4. Transferring Media
Once returned, the DDS Staff will erase the card and you will not be able to retrieve any forgotten audio files.
Media management encompasses the organization of media assets from research and writing through sharing and archiving. Below are some best practices for keeping track of files as you work on your project.
We recommend creating a shared Box folder to store all your digital assets. You can share this folder with the members of your group and your professor and TA. iMovie files do not save on box without creating a zip file. See the instructions below for how to backup your iMovie library.
You can also purchase an external hard drive drive to save files and move your project file around between computers. For editing purposes, make sure you purchase a drive with 72000 RPM.
Staying organized is essential as you collect and create various assets for your project. Organizing and naming all your files will help make collaborating smoother. Above is an example of how you can stay organized during this process.
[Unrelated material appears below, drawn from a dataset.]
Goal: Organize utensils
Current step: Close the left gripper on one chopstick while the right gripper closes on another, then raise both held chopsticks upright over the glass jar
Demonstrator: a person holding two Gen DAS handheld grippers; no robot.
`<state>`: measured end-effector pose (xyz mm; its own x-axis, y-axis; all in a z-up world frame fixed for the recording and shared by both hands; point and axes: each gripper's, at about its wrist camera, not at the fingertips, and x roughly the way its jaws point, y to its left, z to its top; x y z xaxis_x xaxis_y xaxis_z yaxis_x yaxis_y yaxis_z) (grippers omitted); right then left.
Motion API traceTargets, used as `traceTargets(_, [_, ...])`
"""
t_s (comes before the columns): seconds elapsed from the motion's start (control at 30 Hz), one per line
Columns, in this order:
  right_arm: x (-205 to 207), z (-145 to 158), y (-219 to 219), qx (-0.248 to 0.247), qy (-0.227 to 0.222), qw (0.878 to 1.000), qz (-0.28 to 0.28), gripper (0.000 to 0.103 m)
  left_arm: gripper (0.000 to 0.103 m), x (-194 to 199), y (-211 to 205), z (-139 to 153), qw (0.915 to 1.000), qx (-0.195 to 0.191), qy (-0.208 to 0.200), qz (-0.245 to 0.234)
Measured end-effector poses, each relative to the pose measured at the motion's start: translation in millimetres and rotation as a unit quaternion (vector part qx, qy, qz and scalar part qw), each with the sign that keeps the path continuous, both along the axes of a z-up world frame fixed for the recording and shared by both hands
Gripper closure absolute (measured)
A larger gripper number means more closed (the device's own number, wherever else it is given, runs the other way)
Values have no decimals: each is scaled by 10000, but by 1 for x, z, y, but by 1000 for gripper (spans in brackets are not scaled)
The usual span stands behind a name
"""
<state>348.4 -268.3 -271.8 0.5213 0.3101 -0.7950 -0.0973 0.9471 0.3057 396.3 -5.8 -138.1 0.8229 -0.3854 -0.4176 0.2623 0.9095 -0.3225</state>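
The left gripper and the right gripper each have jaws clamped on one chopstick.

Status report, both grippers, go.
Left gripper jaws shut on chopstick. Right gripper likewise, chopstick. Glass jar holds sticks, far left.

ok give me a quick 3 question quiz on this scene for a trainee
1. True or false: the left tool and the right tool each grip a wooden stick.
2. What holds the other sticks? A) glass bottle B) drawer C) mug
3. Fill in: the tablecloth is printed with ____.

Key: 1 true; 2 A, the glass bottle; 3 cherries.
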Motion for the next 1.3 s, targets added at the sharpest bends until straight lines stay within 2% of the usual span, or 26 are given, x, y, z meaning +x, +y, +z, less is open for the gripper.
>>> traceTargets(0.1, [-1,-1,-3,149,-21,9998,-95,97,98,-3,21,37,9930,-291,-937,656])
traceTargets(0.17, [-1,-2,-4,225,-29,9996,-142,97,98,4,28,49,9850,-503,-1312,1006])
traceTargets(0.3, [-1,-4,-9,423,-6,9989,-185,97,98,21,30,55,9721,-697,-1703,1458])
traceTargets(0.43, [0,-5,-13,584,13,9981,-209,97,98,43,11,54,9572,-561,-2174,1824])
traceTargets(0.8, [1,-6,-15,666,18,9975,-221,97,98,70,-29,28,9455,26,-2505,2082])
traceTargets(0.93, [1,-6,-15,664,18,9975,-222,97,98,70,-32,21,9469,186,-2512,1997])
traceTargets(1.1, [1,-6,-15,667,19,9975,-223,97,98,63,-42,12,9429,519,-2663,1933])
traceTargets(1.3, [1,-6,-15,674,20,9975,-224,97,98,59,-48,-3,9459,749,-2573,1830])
Always backup your media and project files in at least two locations! It’s important to always back-up your media and project files in case your computer crashes or hard drive malfunction. All machines in the DDS are wiped weekly.
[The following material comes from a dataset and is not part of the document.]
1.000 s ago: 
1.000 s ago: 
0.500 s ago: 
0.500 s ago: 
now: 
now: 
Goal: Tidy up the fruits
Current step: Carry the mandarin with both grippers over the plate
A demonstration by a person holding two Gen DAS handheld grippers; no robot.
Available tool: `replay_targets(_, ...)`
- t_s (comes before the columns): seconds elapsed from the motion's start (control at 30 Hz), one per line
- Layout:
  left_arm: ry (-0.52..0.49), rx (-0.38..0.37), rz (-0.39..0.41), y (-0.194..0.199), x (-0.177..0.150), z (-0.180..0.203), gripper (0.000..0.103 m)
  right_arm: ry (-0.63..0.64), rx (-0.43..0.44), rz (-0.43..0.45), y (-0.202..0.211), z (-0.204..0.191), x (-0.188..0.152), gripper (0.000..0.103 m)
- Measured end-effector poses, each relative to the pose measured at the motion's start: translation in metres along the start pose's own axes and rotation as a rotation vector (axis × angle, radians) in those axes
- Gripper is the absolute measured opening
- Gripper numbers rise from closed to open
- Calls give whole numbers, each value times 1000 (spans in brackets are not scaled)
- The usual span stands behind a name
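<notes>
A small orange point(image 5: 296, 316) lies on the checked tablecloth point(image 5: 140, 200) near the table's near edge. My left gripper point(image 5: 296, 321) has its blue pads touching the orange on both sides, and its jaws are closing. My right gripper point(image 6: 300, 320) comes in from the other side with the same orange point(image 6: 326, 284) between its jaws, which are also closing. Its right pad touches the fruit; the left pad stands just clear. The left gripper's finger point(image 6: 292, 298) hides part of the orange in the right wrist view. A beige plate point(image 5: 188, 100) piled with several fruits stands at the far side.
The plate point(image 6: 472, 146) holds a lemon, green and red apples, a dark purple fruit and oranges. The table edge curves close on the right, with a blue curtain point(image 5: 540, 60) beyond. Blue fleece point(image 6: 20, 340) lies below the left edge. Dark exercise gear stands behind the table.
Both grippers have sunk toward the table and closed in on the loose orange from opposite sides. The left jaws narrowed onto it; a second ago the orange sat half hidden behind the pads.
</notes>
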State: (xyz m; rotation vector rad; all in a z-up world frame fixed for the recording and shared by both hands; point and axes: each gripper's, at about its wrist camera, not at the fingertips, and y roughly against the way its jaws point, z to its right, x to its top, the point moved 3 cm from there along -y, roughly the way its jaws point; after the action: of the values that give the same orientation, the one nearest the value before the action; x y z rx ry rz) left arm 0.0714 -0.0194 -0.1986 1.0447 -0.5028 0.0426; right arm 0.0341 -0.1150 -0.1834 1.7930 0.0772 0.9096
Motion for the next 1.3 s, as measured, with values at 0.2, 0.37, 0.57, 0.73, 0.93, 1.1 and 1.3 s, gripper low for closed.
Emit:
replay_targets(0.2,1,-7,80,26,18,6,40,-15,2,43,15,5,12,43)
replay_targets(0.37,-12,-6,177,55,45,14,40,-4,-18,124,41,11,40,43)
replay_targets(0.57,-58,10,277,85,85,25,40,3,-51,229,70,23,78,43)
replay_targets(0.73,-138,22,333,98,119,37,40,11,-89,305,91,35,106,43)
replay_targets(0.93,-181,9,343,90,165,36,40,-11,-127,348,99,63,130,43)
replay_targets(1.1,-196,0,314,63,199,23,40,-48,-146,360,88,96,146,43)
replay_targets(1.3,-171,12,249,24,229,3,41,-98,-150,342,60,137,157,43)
Understanding the difference between the various files needed to create a podcast will help ensure your project runs smoothly during editing.
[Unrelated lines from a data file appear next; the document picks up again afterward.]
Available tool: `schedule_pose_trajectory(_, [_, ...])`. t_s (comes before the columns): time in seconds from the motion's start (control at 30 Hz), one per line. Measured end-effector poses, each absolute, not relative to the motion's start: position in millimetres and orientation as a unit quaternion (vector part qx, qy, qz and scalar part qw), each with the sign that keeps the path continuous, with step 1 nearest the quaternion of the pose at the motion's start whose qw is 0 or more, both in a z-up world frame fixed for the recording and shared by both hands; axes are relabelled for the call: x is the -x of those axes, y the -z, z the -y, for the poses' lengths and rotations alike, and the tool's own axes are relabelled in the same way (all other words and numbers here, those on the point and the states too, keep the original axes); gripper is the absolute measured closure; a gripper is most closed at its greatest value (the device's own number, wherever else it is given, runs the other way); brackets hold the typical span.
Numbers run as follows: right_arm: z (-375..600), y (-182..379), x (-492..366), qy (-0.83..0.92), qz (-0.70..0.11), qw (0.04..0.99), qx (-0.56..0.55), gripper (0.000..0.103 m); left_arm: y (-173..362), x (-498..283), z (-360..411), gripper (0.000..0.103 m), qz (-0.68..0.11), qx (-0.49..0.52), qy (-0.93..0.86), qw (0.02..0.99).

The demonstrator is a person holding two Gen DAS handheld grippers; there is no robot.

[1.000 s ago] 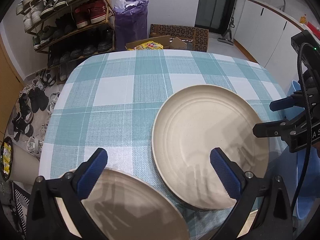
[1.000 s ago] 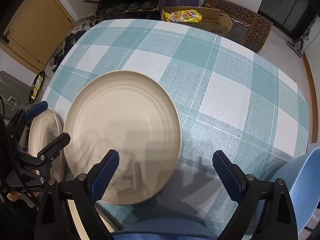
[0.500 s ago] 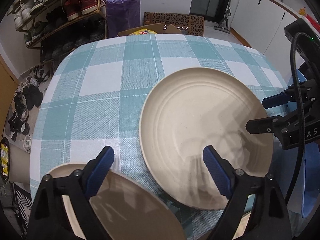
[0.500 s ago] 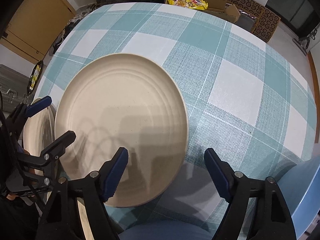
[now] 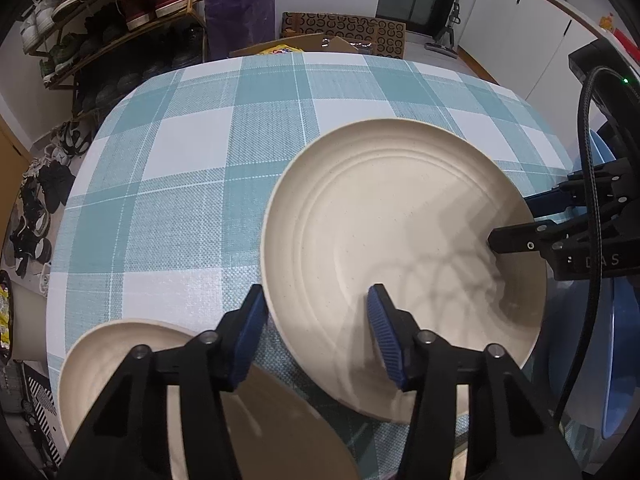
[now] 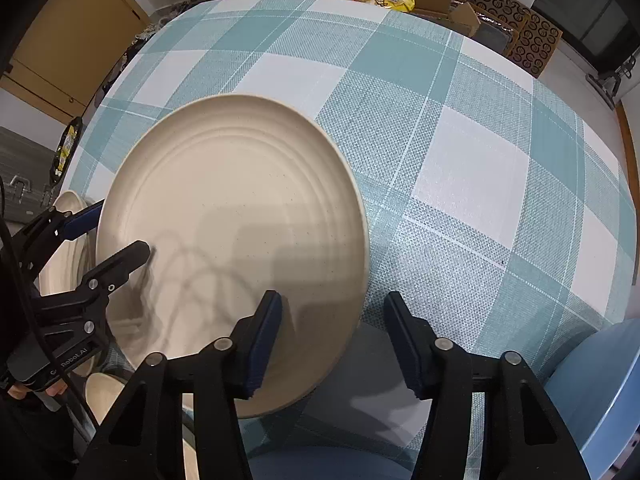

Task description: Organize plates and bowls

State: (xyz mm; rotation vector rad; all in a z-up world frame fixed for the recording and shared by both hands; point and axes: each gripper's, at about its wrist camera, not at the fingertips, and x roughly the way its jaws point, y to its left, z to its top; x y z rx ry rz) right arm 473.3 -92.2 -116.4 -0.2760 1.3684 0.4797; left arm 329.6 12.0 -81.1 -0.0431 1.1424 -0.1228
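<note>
A large cream plate [image 5: 400, 248] lies on the teal-and-white checked tablecloth [image 5: 192, 184] near the table's front edge; it also shows in the right wrist view [image 6: 232, 248]. My left gripper [image 5: 316, 332] is open and straddles the plate's near-left rim, one finger outside and one over the plate. My right gripper [image 6: 332, 336] is open and straddles the plate's near-right rim. A second cream plate [image 5: 120, 364] lies at the front left, under the left gripper; it also shows in the right wrist view [image 6: 68, 248].
A blue chair [image 6: 592, 396] stands at the table's front right. Behind the table are a shoe rack [image 5: 108, 12], a purple bag [image 5: 240, 4] and cardboard boxes [image 5: 344, 36]. The rim of another cream dish [image 6: 104, 396] shows at the bottom left of the right wrist view.
Both grippers have moved in toward the large plate and their jaws have narrowed, now straddling its rim on either side. The plates have not moved on the table.
</note>
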Motion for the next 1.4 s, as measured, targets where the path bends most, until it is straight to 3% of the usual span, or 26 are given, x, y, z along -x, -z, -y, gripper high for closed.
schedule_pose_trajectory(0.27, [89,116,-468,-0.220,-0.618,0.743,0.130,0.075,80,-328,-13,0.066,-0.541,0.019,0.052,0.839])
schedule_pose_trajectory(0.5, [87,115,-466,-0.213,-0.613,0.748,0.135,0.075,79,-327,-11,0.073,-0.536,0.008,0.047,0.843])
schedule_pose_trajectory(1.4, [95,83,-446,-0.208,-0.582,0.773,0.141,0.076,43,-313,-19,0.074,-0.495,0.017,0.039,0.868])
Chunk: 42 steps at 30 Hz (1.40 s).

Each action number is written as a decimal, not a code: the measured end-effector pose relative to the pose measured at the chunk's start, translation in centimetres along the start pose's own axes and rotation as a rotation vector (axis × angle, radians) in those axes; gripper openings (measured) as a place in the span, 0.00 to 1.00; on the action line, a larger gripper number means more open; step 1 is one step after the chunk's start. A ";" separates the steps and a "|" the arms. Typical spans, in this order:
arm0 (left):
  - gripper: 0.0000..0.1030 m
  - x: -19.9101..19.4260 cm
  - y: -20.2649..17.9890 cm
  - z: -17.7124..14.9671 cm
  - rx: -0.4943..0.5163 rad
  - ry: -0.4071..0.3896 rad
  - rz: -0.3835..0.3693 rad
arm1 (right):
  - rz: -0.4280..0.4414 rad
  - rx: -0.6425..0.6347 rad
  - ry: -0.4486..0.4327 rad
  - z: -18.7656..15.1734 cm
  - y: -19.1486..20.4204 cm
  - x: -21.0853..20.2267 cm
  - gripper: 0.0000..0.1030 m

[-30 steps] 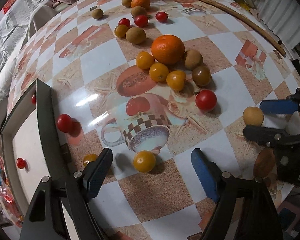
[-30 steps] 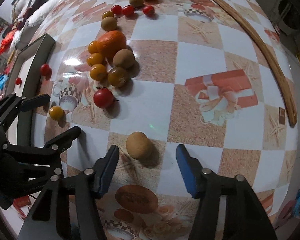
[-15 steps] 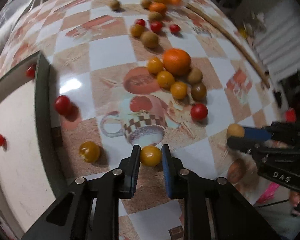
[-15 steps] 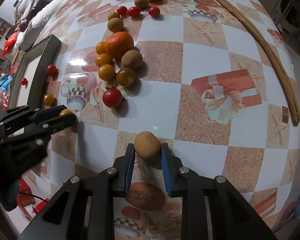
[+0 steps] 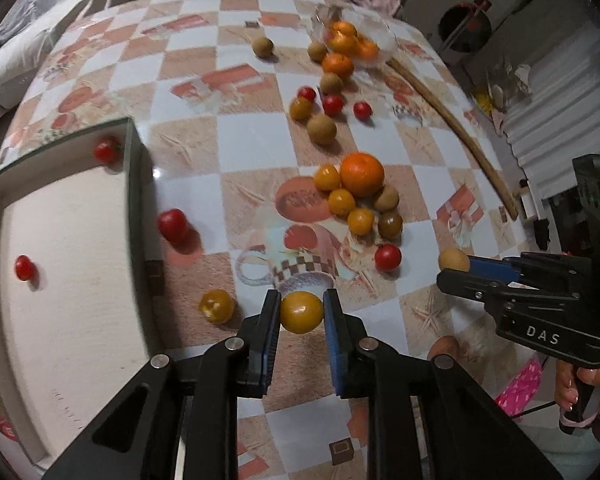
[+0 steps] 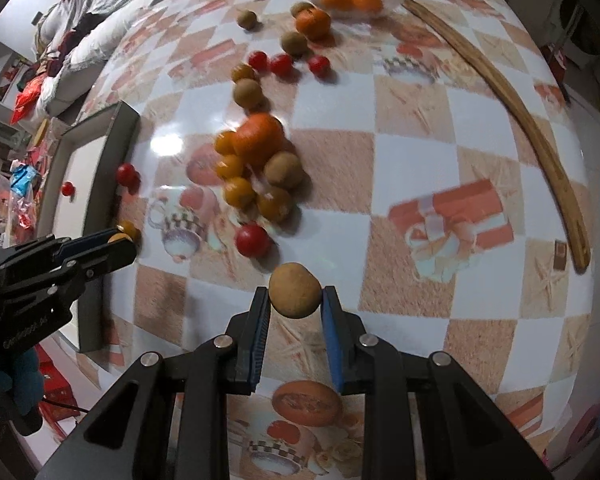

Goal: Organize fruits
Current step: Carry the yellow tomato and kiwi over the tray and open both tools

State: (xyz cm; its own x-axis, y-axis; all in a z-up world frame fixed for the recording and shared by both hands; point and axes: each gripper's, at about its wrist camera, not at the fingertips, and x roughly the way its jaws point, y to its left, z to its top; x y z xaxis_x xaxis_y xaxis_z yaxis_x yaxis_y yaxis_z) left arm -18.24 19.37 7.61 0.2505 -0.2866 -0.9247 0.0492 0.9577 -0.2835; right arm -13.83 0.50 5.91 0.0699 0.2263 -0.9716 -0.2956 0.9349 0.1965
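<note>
Above the table (image 5: 260,136), left gripper (image 5: 302,312) pinching yellow tomato (image 5: 302,313), right gripper (image 6: 295,296) pinching brown fruit (image 6: 295,295)

Tablecloth (image 5: 240,136): checkered in white and sandy tan, printed with red gift boxes, starfish and a checked cup. Centre frame: large orange (image 5: 362,173), yellow-orange tomatoes (image 5: 341,202), brown kiwis (image 5: 387,198), red cherry tomatoes (image 5: 388,257). Lower centre: yellow tomato (image 5: 301,312) between black fingers with blue pads (image 5: 334,332). Left: tray (image 5: 136,184), dark rim, cream floor. Right-wrist view, lower centre: tan-brown fruit (image 6: 295,295).
</note>
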 end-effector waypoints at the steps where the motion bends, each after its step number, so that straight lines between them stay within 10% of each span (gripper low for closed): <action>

When you add your media files into Audacity, your media files are linked to the project file. The project files knows where your media files are saved and references them every time you open the project. If you move your media files midway through the editing process you will likely open your project to find that all your media is offline.
To successfully share your editing project with a teammate, they must have access to all the media files on their computer as well as the project file. It will also require they manually show the application where these files are located on their machine.
Applications like Garageband will your duplicate media and wrap it inside the project file. This takes up more space on your computer but when sharing your edit with a team member, you can simply share the project file and it will contain all the media files as well.
|Navigate to Audio Setup > Audio Settings and set your Project Sample rate to 48000Hz
Save your project by navigating to File > Save Project As.
Make sure to save your project file in a location you can easily locate.
|Drag your media files into Audacity.
Navigation tools: Pause, play, stop, skip to start, skip to end
Meters for measuring audio
Track header: Mute, Solo, track volume, delete track
|Selection tool - allows you to select and move the audio file
|Envelope tool - allows you to adjust the volume of the audio in a specific location
|Zoom in and zoom out help you see waveforms or the project more clearly
|Zoom in to selection and zoom to fit project help more quickly move you to specific views
|Loop allows you to enable playing a selected section of audio on repeat
|Start from beginning
|Make a selection
|Cmd + Z
Mono track - Mono tracks have only one signal sent to all speakers and are usually recorded with one microphone.
Stereo track - Stereo tracks have two signals with one signal sent to the left speaker and the other signal sent to the right speaker. Usually stereo tracks are used with environmental recordings and music where having different sounds coming from the speakers enhances the experience of listening.
Label track - A label track allows you to add notes on specific sections of your audio file within Audacity, e.g. you could mark when someone starts talking about a particular theme or when there is audio that was recorded poorly.
|Navigate to Tracks > Add new. Select the track you want to add.
|Using the Selection Tool, highlight the region of the track you wish to label.
|Navigate to Edit>Labels>Add Label at Selection
|Using the Selection Tool mark the place you want to make an edit or split
Navigate to Edit > Audio Clips > Split. This will separate the file into two distinct clips.
If you want to extend or shorten the clip, hover your mouse over the beginning or
end of the clip and wait for the cursor to turn into two arrows.
Then click and drag to extend or shorten.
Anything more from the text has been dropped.